● **Work task**: Would you please set down the lines of the data from the one containing "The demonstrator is" to the final line, exactly and only those?

[Dataset excerpts]

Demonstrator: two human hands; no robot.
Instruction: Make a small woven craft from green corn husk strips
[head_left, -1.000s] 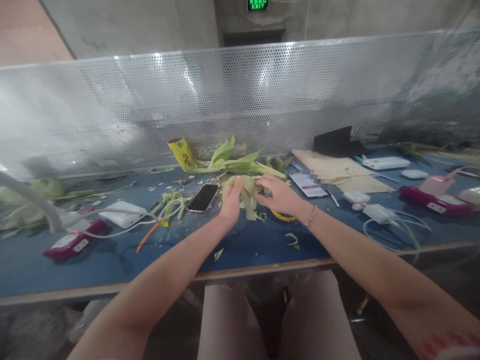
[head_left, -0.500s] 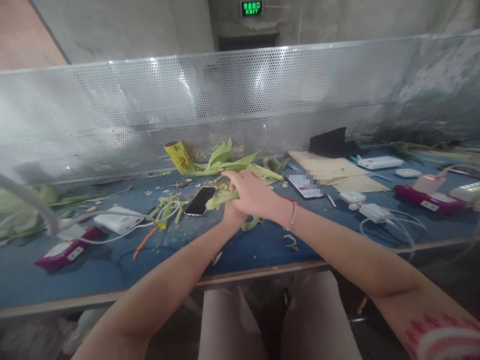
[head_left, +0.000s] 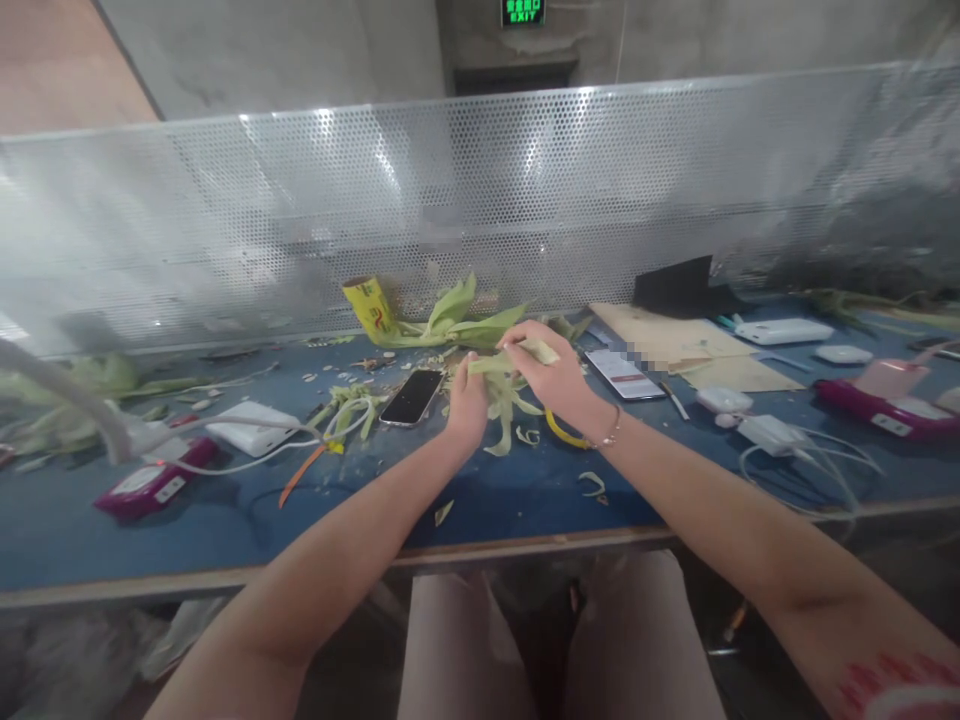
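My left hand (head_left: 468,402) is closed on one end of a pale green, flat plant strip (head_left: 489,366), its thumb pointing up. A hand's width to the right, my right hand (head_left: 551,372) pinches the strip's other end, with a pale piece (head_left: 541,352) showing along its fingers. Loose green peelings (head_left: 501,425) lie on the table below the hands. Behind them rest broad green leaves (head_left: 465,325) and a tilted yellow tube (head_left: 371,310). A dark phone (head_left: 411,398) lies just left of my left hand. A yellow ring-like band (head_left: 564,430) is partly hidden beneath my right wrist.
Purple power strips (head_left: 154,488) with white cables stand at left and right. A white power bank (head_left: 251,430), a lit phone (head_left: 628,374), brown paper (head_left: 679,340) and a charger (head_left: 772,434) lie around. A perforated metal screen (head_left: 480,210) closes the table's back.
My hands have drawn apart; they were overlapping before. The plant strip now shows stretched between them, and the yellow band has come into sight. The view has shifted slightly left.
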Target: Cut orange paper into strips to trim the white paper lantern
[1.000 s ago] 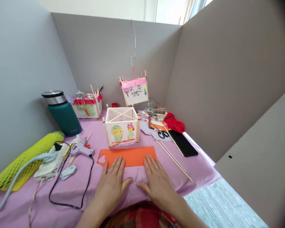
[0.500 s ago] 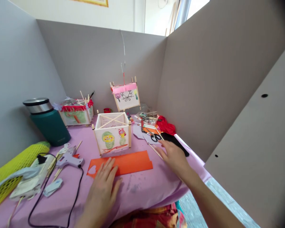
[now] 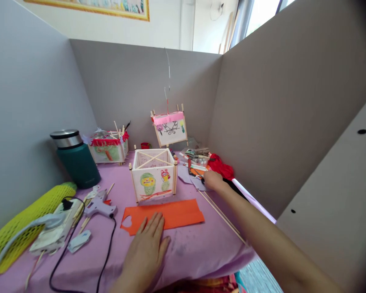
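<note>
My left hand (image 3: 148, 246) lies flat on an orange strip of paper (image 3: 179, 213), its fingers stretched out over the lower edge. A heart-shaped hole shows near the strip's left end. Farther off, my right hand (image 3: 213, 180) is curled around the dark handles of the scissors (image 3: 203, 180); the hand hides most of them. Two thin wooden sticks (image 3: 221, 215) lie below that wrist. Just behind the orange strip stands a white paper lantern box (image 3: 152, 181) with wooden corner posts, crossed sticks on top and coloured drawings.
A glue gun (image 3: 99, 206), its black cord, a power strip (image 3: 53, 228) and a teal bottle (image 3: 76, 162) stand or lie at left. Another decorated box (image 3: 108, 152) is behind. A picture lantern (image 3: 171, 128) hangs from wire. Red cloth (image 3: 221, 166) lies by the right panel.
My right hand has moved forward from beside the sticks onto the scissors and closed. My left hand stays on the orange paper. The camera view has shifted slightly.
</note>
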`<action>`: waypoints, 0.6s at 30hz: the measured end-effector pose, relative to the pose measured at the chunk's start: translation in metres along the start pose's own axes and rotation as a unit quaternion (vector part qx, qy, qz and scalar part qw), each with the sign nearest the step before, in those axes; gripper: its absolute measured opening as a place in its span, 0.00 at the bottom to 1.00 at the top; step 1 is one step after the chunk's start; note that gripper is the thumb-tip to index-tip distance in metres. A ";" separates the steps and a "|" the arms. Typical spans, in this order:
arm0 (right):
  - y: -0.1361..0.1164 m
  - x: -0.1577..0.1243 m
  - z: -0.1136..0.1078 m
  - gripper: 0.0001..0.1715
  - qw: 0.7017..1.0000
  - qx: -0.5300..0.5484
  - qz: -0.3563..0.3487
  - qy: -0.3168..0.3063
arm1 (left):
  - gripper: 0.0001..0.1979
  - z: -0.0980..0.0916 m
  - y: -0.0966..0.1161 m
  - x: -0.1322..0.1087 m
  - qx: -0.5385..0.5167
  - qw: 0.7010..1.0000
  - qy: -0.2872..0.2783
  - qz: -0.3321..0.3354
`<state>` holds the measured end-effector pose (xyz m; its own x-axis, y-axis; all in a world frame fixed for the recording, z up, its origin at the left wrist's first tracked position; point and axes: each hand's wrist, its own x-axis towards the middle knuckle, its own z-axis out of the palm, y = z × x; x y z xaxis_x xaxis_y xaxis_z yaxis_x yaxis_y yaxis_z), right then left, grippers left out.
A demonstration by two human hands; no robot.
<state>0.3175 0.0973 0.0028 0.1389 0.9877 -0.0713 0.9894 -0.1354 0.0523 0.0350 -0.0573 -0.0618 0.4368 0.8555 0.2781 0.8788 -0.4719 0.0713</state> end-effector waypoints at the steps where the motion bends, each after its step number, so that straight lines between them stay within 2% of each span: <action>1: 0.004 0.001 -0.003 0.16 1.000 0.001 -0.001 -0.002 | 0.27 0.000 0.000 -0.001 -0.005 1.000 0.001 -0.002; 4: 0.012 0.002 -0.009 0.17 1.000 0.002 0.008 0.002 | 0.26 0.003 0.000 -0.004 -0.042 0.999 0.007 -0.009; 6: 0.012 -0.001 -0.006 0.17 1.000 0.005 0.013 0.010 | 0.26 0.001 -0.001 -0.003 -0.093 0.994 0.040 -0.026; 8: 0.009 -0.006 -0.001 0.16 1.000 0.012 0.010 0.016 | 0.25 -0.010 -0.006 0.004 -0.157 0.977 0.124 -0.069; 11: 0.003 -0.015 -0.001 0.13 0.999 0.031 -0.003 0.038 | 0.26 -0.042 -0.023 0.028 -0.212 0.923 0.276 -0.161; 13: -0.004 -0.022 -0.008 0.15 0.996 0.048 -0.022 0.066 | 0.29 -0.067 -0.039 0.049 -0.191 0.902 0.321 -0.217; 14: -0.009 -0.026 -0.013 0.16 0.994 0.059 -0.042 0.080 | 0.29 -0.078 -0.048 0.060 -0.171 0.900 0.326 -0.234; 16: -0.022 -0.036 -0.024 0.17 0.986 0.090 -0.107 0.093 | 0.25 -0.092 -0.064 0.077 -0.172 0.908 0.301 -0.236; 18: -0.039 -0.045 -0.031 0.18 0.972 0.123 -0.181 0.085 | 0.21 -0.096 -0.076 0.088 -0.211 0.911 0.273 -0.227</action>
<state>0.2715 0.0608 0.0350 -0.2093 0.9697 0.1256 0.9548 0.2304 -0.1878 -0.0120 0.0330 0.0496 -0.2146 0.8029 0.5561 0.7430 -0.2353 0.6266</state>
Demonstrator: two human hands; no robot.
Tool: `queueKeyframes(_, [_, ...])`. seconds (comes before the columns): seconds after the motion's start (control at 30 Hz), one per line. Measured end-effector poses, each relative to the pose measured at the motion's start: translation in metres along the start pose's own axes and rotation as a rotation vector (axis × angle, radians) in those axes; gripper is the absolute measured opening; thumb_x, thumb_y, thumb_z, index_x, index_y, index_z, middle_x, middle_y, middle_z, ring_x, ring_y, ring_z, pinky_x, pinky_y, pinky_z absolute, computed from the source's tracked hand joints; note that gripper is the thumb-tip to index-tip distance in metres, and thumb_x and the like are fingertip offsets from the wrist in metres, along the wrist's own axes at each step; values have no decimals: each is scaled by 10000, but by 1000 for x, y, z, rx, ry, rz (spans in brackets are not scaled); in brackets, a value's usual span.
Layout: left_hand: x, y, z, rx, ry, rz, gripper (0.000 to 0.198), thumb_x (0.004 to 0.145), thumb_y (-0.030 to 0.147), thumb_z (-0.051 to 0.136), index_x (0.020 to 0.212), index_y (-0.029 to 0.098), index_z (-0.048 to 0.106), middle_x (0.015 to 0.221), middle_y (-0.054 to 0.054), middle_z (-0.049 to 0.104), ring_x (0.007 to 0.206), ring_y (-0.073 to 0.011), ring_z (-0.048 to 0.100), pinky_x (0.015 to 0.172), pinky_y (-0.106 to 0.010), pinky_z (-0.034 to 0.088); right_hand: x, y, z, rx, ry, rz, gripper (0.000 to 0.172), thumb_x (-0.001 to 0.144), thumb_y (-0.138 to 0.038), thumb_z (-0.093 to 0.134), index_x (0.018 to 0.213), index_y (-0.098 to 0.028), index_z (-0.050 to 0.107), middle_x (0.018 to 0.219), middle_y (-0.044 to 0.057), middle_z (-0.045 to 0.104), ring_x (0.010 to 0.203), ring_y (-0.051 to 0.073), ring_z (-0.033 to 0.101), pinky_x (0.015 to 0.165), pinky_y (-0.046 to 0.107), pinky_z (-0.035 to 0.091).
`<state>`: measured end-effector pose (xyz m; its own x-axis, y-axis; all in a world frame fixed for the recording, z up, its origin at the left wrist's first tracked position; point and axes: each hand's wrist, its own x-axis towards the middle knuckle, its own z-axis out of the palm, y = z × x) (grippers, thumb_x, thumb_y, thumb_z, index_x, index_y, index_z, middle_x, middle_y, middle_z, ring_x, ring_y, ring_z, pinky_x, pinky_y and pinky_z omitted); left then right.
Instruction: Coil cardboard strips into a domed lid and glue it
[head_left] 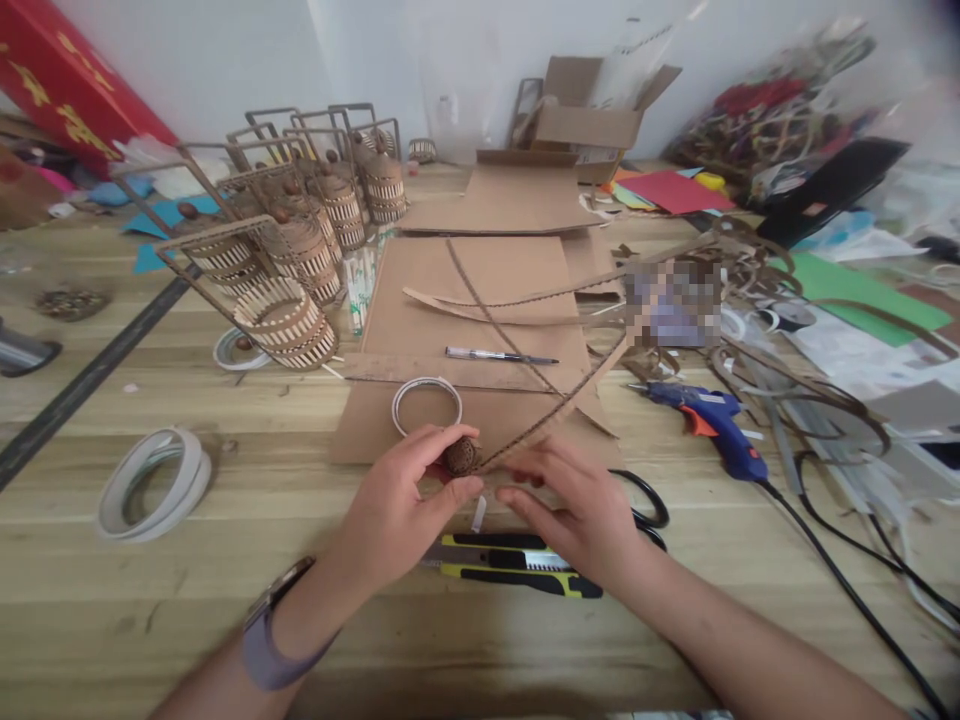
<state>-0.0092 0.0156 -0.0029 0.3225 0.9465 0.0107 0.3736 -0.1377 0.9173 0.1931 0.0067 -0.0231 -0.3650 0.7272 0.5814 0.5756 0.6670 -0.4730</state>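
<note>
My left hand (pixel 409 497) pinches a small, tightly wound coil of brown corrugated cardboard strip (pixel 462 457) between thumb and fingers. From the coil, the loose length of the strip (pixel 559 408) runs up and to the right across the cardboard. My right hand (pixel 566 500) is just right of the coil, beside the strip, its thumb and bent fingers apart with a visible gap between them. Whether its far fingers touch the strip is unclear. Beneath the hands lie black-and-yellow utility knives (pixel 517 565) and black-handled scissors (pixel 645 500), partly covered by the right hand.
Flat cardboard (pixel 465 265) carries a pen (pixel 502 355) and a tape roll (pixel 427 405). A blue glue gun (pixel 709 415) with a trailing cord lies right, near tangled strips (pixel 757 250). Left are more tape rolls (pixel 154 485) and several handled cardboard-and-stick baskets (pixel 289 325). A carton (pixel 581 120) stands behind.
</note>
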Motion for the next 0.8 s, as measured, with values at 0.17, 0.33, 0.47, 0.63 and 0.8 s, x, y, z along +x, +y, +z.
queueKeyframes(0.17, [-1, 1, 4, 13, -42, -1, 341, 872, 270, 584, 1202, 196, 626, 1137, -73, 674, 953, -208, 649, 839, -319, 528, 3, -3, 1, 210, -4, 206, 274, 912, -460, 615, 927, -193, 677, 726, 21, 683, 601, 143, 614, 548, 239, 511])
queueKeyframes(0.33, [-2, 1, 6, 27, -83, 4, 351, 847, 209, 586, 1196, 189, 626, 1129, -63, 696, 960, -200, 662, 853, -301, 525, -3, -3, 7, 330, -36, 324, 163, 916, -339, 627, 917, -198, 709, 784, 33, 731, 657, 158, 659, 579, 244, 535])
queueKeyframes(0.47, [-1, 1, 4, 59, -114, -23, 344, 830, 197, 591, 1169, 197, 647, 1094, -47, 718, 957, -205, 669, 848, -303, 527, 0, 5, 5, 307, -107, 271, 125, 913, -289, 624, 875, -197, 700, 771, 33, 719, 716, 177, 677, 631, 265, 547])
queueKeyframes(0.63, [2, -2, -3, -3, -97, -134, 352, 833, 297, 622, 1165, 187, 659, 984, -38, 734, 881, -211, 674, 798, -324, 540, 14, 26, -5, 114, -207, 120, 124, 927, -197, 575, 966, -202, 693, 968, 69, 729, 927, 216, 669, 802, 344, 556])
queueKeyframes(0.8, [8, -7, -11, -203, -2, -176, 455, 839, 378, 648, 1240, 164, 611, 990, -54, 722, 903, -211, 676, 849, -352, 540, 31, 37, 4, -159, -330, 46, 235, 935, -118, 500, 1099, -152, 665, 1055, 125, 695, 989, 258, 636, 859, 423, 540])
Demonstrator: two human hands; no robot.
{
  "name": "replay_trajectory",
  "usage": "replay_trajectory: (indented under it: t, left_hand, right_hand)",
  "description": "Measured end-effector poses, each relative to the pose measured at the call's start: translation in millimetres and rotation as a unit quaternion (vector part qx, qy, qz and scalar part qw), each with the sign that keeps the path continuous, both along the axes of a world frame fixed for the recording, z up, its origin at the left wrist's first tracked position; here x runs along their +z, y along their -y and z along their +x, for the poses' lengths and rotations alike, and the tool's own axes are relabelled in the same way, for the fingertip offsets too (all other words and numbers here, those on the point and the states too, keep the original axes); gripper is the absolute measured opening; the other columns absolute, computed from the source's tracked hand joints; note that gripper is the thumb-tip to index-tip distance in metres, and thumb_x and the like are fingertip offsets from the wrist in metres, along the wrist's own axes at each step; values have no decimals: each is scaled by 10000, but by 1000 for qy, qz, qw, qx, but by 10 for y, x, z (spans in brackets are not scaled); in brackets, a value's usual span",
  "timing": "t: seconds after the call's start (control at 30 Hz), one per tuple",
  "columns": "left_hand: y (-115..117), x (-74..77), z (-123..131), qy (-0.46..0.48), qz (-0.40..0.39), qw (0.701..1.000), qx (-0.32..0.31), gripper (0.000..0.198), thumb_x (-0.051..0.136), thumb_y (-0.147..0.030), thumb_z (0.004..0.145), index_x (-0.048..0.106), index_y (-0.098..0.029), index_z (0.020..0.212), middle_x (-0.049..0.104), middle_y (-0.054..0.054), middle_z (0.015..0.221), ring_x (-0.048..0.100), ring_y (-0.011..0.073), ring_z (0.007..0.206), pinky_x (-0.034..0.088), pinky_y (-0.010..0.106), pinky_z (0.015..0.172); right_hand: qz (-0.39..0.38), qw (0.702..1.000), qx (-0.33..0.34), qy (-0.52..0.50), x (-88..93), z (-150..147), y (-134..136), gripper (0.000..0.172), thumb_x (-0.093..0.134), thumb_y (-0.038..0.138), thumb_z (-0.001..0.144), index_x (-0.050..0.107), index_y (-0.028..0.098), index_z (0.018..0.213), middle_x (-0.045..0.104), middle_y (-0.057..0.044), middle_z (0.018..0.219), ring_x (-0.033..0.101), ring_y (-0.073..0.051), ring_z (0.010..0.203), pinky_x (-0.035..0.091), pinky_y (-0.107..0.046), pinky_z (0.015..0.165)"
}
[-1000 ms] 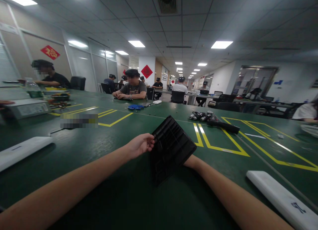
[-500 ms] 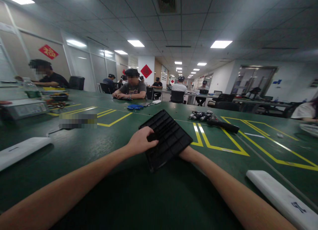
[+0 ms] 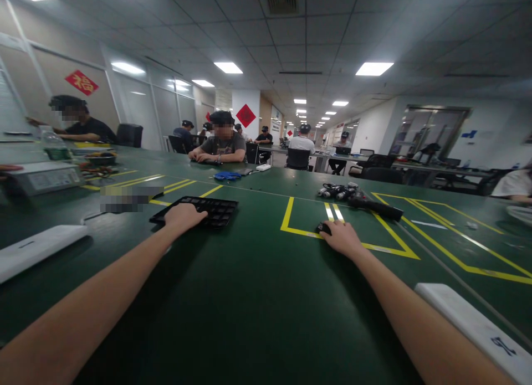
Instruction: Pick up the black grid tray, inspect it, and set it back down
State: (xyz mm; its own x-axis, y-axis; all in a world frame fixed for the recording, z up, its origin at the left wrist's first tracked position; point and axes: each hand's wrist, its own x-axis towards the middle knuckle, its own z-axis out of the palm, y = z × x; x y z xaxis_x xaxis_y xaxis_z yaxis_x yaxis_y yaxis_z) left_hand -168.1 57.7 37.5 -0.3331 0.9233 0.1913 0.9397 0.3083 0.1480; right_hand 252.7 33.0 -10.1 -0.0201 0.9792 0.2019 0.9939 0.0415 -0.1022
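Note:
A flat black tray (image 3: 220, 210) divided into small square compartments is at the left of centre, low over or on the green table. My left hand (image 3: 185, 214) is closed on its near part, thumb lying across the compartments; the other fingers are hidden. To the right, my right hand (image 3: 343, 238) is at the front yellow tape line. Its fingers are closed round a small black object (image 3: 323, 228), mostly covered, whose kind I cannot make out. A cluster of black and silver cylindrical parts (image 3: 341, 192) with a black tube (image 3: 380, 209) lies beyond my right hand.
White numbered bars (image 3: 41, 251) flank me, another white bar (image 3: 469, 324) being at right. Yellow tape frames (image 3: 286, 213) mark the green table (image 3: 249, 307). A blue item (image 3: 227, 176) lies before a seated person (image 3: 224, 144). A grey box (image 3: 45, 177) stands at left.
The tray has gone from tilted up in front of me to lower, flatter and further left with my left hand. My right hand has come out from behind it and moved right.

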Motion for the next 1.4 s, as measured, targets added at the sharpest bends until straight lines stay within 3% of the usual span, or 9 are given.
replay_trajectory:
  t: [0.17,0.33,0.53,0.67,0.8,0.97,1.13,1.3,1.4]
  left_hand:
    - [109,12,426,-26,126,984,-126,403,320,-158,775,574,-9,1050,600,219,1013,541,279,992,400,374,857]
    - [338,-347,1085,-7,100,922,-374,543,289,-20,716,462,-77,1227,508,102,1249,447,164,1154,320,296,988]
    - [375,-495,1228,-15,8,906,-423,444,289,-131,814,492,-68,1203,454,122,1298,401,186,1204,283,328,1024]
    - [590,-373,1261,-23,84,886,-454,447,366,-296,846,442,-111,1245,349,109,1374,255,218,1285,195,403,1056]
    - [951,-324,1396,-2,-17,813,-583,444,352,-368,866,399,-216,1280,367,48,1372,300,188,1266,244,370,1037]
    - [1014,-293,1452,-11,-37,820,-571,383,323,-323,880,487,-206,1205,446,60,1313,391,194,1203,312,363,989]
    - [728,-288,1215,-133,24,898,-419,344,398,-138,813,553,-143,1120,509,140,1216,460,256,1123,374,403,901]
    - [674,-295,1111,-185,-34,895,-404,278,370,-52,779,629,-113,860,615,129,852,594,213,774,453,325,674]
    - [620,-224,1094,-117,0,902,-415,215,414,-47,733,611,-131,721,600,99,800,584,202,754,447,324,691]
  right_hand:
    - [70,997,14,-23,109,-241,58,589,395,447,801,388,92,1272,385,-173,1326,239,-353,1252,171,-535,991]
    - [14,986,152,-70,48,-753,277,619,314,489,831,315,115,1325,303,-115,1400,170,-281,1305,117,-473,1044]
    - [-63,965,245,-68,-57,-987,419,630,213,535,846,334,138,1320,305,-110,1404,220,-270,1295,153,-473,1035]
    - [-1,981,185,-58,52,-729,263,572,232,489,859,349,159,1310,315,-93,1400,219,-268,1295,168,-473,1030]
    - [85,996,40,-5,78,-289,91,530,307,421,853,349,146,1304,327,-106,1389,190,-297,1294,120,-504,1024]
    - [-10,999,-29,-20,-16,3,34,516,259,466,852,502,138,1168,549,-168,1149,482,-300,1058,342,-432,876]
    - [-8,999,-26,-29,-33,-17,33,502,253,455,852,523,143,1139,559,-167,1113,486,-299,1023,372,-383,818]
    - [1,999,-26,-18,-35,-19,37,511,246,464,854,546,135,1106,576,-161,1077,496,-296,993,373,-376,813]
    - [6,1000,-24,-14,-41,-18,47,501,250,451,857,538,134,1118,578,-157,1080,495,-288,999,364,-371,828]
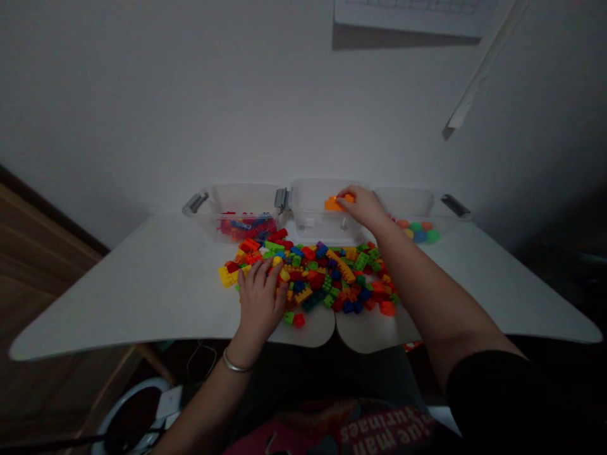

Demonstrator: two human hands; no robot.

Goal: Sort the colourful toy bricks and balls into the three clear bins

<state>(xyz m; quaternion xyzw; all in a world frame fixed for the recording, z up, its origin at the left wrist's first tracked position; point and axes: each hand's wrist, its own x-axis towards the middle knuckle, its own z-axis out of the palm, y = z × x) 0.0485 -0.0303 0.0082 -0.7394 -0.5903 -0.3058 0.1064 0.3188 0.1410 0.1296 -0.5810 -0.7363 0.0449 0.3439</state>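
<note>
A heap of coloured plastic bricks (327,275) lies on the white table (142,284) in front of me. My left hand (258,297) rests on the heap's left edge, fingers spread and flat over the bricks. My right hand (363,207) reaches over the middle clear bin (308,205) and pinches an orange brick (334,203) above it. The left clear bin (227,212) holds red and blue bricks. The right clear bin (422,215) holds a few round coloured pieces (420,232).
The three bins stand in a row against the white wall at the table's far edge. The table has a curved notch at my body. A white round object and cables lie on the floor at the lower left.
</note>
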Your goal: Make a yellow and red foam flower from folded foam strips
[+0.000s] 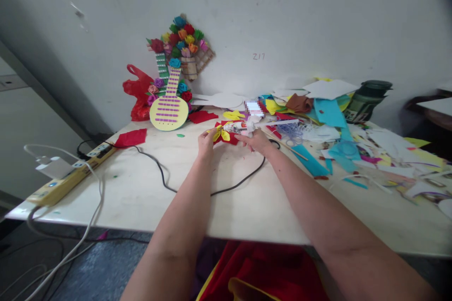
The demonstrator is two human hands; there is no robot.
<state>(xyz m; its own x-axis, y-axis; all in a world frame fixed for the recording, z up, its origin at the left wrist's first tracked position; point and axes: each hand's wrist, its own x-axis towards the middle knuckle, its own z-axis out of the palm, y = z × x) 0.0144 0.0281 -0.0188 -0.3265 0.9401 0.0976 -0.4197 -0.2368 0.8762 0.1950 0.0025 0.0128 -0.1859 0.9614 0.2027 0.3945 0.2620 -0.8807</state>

● **Your response**:
The demonstrator is two human hands; there is no robot.
<state>(xyz m; its own x-axis, y-axis; all in a world frame fixed for the recording, z up, its origin at the left wrist's first tracked position; point and axes: each hand's wrist, its own x-axis towards the middle knuckle, its own z-axis out of the palm, y = z × x) 0.0144 0.0281 -0.0188 -0.3265 0.9401 0.0976 -0.4197 -0.2368 0.8762 0.1950 0.0025 0.0128 -0.1859 0.9614 0.2027 0.3945 0.2620 -0.8807</state>

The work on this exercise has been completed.